Practical Considerations

LangGraph is not magic. It adds complexity. You now have a graph to maintain, state schemas to design, and conditional logic to test. For simple tasks, this overhead isn't worth it. But for production systems where workflows evolve, requirements change, and robustness matters, the upfront investment pays off.

Debugging is easier because state is explicit. You can visualize the graph, inspect state at each node, and trace execution. This is harder with imperative code where control flow is implicit. Testing is easier because each node is a pure function from state to state. You can unit test nodes in isolation, then integration test the graph.

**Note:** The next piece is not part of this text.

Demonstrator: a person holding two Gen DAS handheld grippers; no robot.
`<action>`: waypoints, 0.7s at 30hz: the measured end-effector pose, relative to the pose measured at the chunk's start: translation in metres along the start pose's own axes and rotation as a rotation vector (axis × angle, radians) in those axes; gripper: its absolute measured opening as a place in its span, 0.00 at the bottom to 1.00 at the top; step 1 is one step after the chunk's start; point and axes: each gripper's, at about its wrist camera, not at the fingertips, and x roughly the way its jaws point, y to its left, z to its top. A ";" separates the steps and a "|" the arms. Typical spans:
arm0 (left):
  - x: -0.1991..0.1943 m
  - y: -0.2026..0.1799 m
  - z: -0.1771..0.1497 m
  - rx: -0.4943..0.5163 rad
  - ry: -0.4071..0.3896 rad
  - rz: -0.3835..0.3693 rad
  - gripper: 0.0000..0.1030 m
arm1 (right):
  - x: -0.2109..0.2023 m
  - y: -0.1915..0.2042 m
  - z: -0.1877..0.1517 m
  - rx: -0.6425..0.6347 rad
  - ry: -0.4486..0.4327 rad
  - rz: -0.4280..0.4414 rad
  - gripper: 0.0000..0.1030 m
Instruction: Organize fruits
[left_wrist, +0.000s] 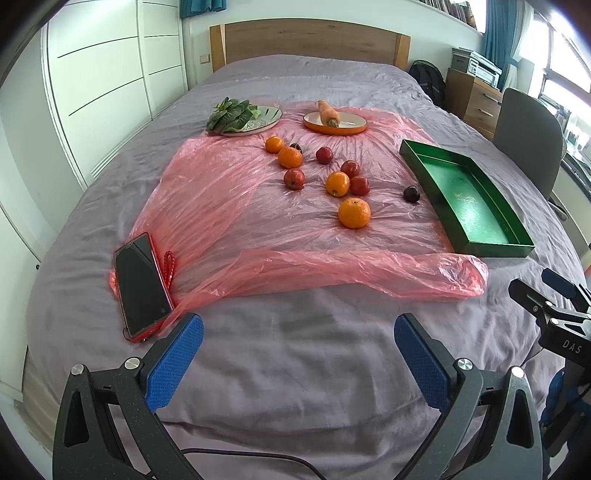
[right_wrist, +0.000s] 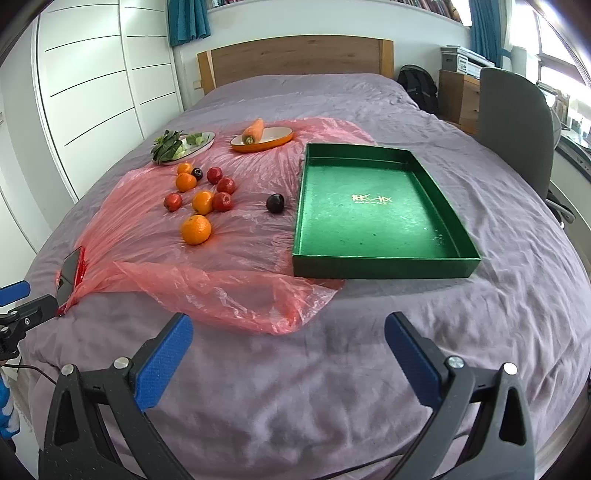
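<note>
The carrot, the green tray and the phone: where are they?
Carrot (left_wrist: 328, 112), left wrist view, middle of its body.
Green tray (right_wrist: 373, 218), right wrist view, bare floor.
Phone (left_wrist: 141, 285), left wrist view, screen centre.

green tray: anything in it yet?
Empty. The green tray shows only its bare floor with gold lettering; all fruit, like the nearest orange, lies on the pink plastic.

Daylight enters from the windows (left_wrist: 561, 55) at the right; we see them blown out to white in both views. The bedspread (left_wrist: 295, 350) is evenly and softly lit, with faint shadows in its folds. We note weak shadows under the oranges (left_wrist: 354, 213) and mild sheen on the pink plastic sheet (left_wrist: 229, 206) and inside the green tray (right_wrist: 373, 214). Focus is sharp at centre. Fisheye distortion bends the wardrobe (right_wrist: 92, 92) lines, and dark vignetting fills the corners.
</note>
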 end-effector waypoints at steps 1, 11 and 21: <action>0.002 0.001 0.001 -0.001 0.003 -0.001 0.99 | 0.001 0.001 0.002 -0.001 0.001 0.004 1.00; 0.024 0.007 0.023 -0.012 0.044 -0.041 0.98 | 0.020 0.013 0.024 0.022 0.014 0.062 1.00; 0.051 0.007 0.050 0.025 0.038 -0.074 0.93 | 0.055 0.038 0.052 0.033 0.033 0.145 1.00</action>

The main challenge is designing the state schema. If you make it too granular, every node has to handle dozens of fields. If you make it too coarse, you lose type safety and clarity. The sweet spot is a state schema that reflects your domain: for RAG, queries and documents; for code generation, specs and tests; for compliance, entities and risk scores. Keep it as simple as possible, but no simpler.

LangGraph is still evolving. The API changes, the documentation improves, and the ecosystem grows. It's not as stable as LangChain, but it's production-ready if you're comfortable with the abstraction. Expect to read source code, adapt examples, and iterate on your graph design. This is the cost of working at the frontier of LLM orchestration.

Conclusion

Sequential chains are sufficient until they're not. When your LLM workflow needs conditional logic, cycles, or stateful multi-step reasoning, LangGraph provides a structured way to manage that complexity. It makes control flow explicit, state management robust, and error handling systematic.

The alternatives—CrewAI, AutoGen—solve different problems. CrewAI is for multi-agent collaboration with minimal manual orchestration. AutoGen is for conversational agent interactions. LangGraph is for building production workflows where you need precision and control.

If you're building LLM systems that matter—systems where reliability, observability, and maintainability are non-negotiable—graph-based orchestration is worth learning. Start simple: build a linear workflow as a graph, then add a conditional edge, then add a cycle. The patterns will click, and you'll wonder how you ever managed complex workflows without explicit state graphs.